**GOAL OF THE EXERCISE**
Produce a character-for-character copy of the data below.

**THE DATA**
Start of Block
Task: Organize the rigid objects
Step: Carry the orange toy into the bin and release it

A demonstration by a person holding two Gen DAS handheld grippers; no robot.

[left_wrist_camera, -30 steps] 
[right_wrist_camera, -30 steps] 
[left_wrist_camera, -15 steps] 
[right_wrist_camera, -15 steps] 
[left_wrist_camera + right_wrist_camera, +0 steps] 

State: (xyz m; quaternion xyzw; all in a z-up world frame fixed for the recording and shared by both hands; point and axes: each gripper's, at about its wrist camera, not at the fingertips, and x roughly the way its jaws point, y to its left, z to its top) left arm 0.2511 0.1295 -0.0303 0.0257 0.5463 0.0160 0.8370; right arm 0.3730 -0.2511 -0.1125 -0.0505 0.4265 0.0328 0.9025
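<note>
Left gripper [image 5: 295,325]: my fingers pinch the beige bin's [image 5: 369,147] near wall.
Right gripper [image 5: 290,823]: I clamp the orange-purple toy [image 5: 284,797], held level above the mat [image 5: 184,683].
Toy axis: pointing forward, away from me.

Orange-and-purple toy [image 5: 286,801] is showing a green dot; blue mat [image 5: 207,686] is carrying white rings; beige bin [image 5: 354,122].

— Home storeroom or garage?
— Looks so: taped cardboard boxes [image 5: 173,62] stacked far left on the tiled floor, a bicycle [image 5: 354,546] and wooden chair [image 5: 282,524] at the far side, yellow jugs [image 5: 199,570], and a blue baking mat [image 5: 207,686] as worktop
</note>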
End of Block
**SOLUTION TO THIS PROBLEM**
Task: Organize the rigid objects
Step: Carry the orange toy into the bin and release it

A demonstration by a person holding two Gen DAS handheld grippers; no robot.

[left_wrist_camera, -30 steps] 
[right_wrist_camera, -30 steps] 
[left_wrist_camera, -15 steps] 
[right_wrist_camera, -15 steps] 
[left_wrist_camera + right_wrist_camera, +0 steps] 

State: (xyz m; quaternion xyzw; all in a z-up world frame fixed for the recording and shared by both hands; point and axes: each gripper's, at about its wrist camera, not at the fingertips, and x roughly the way its jaws point, y to its left, z to its top) left arm 0.2511 0.1295 -0.0303 0.0257 0.5463 0.0160 0.8370; right arm 0.3730 -0.2511 -0.1125 -0.0505 0.4265 0.0328 0.9025
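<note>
Left gripper [image 5: 295,325]: my fingers pinch the beige bin's [image 5: 369,147] near wall.
Right gripper [image 5: 290,823]: I clamp the orange-purple toy [image 5: 284,797], held level above the mat [image 5: 184,683].
Toy axis: pointing forward, away from me.

Orange-and-purple toy [image 5: 286,801] is showing a green dot; blue mat [image 5: 207,686] is carrying white rings; beige bin [image 5: 354,122].

— Home storeroom or garage?
— Looks so: taped cardboard boxes [image 5: 173,62] stacked far left on the tiled floor, a bicycle [image 5: 354,546] and wooden chair [image 5: 282,524] at the far side, yellow jugs [image 5: 199,570], and a blue baking mat [image 5: 207,686] as worktop
</note>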

The output is done.